Today I was going to write about de-familiarization, but I think I’ll talk about that some other day. Instead, I’d rather write about how walking home from class I felt like I’d murdered someone.
The gargoyle in thick round glasses who teaches the class doesn’t deserve to be referred to as a gargoyle, but I’ve drawn his likeness several times in pencil, in my notebook, and he really does look like one, or maybe like a turtle, and there is something gargoyle-ian about the way he presides, curmudgeonly, over the history of Canadian literature, in his thick, round glasses: the glasses, though in an Anglo-style, of Borges and Babel. He stands at the lectern and overwhelms us, and we listen and love him, and laugh at his specific, learned, jokes. From eighty-four, the class has turned to sixty-five, but attendance isn’t mandatory, there is no test, and the hours are awkward, so the few of us who go to class regularly love him. In daydreams, I’d thought of him as a potential mentor, and even as a father, though I already have one. It’s difficult not to think of the gargoyle as a father, or a grandfather, because of the confident way he lectures, and his every statement seems peppered with reference to authorities, the fathers of all of us.
The coursework consists of two essays, each fifty-percent of our mark.
During a flurry of mid-terms and other essays, I handed in my first essay, and afterwards, I could not remember what I had done. There seemed to be several glaring errors in my paper that the gargoyle, I thought, would notice and condemn me for, because he’d written a book on the author I’d chosen. The anxiety mounted. Because of the cruise, I missed the first two classes of this semester. The essays were returned last week, but I had assumed they’d be returned on the first day back. For two classes, in my imagination, he called out my name, in a ghoulish voice, and when there hadn’t been a response, he snorted and said “Well, I hope that means he’s dropped this class.” That’s because I had failed the essay, and the errors were so pivotal that I failed it disastrously, to the point where, when I returned, I would be investigated by someone from the dean’s office. Even tonight, when he had already briefly discussed the papers, in a respectful, professional manner, and he had not referred to any outrageous failures–even tonight, when he was reading out the names, I cringed, ashamed for having failed–bizarrely, more ashamed that he would have seen the grade as he was handing the essay back, because then he’d associate my face with it.
I stuffed the paper in my jacket. I didn’t want to look at it yet, especially not among my classmates. In the hallway, I found out that I got a “B”. That didn’t stop the shaking. I kept walking. There was no point in reading the comments. I got a “B”, and it felt like I’d murdered someone, like I’d gotten away with murder. Why did it feel so awful? The paper was the sort of paper that, because it was finished only hours before the deadline, could have realistically gotten anywhere from a 60 to a low 80, depending on who was marking it. Essentially, I wasn’t responsible for its content. A fluctuation of my mood, or the mood of the gargoyle, might have tipped it to an 82, or dropped it to a 64. The “B” felt wrong, because it did not accurately represent the experience of writing the paper, that complicated relationship, but how could it? The gain, the “B”, was Faustian–I would pay for it later, especially if I didn’t learn from it.

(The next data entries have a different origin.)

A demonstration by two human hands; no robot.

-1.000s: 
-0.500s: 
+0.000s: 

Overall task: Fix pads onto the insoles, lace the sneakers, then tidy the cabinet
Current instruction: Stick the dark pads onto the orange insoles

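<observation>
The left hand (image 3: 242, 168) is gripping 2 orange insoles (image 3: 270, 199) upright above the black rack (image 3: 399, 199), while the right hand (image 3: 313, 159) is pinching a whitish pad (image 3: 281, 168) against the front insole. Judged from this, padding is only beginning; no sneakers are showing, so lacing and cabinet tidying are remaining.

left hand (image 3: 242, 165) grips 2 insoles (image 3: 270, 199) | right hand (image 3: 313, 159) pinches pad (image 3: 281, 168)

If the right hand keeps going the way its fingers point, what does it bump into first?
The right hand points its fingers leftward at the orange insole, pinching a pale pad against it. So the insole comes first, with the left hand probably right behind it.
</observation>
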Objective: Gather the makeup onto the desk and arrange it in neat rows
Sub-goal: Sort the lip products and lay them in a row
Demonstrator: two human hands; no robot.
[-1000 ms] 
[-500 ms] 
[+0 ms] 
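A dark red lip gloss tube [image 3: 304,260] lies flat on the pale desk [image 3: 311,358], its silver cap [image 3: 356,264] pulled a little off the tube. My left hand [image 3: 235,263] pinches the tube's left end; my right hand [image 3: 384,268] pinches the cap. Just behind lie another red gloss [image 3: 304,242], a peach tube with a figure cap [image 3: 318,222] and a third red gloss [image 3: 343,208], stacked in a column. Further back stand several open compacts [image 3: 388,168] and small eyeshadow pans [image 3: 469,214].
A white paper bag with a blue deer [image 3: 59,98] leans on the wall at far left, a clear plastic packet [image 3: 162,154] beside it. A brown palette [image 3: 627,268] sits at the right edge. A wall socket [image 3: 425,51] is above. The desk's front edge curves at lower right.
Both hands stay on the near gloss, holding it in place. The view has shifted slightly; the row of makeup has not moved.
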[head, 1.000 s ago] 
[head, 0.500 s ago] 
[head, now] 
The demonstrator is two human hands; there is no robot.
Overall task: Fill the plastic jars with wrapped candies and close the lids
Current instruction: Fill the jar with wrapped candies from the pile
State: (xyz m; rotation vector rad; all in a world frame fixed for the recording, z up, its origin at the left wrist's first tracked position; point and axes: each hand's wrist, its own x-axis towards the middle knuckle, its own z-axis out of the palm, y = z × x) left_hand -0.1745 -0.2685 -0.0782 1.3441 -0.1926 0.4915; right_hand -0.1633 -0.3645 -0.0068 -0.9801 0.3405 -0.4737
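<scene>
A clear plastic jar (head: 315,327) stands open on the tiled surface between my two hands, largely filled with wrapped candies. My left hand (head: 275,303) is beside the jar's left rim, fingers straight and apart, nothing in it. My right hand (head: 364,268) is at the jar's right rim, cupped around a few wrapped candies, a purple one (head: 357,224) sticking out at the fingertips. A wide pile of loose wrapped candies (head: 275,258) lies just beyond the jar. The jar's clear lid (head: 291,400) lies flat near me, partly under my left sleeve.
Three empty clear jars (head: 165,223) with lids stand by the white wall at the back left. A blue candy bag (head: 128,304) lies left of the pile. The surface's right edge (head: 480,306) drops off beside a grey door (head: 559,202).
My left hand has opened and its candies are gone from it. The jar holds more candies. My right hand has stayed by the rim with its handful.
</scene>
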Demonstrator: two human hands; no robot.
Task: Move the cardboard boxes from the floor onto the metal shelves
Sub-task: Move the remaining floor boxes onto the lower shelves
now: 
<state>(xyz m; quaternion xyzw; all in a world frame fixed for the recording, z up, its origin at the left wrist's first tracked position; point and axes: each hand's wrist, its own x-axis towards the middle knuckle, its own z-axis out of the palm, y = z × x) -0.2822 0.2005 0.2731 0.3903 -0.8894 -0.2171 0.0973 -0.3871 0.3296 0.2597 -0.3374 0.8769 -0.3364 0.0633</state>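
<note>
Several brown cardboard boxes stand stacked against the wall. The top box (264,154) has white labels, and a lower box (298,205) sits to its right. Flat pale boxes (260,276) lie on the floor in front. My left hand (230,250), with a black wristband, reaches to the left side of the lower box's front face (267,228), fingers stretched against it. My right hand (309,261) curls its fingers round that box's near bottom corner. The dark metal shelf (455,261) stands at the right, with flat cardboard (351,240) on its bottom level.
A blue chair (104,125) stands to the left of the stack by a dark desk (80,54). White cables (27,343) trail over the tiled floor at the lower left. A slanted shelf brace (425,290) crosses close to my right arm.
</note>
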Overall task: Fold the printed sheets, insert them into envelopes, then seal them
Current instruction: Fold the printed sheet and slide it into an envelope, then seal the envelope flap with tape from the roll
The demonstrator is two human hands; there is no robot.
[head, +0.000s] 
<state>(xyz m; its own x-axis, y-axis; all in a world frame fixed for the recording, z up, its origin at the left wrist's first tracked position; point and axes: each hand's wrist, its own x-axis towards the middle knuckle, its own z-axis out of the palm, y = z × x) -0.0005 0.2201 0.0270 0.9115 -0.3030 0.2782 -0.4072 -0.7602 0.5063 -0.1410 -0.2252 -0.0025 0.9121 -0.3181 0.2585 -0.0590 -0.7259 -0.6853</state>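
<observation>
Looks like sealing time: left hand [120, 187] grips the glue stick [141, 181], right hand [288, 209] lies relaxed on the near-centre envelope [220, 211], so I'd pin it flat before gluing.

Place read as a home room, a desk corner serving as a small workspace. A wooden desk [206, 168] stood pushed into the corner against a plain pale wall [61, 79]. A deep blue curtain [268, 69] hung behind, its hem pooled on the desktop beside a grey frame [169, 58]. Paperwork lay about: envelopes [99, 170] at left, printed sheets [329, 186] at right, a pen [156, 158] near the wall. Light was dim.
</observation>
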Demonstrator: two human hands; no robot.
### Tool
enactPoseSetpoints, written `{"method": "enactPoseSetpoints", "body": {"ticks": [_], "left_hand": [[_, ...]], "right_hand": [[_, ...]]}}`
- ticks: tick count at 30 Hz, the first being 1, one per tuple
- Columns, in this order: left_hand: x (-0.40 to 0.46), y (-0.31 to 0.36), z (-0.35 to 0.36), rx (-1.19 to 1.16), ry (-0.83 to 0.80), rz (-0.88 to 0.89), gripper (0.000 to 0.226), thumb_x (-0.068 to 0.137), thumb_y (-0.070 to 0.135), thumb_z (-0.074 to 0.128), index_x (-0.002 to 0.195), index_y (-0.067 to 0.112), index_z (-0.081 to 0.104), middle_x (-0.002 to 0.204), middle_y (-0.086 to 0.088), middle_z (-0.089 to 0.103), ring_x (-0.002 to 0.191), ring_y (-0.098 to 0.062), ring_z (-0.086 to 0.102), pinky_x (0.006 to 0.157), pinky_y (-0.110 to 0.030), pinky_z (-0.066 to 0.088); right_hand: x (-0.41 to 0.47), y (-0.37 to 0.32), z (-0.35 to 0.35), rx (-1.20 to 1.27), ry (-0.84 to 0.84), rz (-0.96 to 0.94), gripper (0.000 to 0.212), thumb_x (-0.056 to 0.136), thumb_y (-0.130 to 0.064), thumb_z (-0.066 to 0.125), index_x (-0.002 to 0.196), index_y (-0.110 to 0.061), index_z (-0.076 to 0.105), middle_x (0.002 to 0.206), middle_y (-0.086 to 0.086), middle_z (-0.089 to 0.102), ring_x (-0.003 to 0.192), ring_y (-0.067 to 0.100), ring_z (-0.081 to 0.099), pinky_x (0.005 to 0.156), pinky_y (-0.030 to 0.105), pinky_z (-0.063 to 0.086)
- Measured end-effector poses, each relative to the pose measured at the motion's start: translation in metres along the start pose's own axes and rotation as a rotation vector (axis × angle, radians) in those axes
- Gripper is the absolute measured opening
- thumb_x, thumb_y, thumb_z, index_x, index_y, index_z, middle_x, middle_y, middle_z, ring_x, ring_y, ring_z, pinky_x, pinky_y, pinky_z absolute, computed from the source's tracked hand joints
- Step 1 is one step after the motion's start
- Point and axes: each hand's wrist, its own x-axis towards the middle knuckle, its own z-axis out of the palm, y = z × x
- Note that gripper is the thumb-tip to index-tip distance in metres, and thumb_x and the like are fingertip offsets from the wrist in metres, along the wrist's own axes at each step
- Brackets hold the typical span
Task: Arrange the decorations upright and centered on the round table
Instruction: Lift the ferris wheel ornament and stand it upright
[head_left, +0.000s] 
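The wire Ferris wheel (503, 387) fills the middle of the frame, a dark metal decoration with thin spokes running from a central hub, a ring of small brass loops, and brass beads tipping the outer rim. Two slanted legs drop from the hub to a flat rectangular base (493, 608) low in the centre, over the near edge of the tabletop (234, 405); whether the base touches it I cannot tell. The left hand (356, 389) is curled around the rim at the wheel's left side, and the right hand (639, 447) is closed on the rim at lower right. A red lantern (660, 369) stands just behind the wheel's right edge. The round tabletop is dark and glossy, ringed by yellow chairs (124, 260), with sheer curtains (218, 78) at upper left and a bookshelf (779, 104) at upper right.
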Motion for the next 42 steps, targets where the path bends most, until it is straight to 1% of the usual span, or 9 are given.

Earlier today, after viewing an apartment, I reflected that on the way to the showing, I broke into a run wherever I could, across the street, up embankments–wherever I felt might be an interesting place to sprint. I wrote these words: “Like some people like to hear the sound of their own voice, I like to run.” I ran like a dog. Not the gruelling run of the marathoner, who is punishing himself, but like a dog, who careens through the forest in bursts. My paradise, I realized, is a world where I’m able to run like that every day, maybe in an endless game of street hockey where everyone jostles one another and yet no one is really serious. But on the way back from class, I tried to run like this, and it didn’t feel right. My step wasn’t graceful enough, it didn’t feel natural. Obviously, it was because I’d felt I’d murdered someone. But who had I murdered?
I’d murdered that self who, earlier in the year, had looked on the gargoyle as a father. That self who thought, if he applied himself in the right way, he could become a disciple of the gargoyle. The self who spent so much time imagining a hypothetical relationship that would enrich him intellectually that he failed to take any steps to realize it. One day I will describe that murdered self in more detail.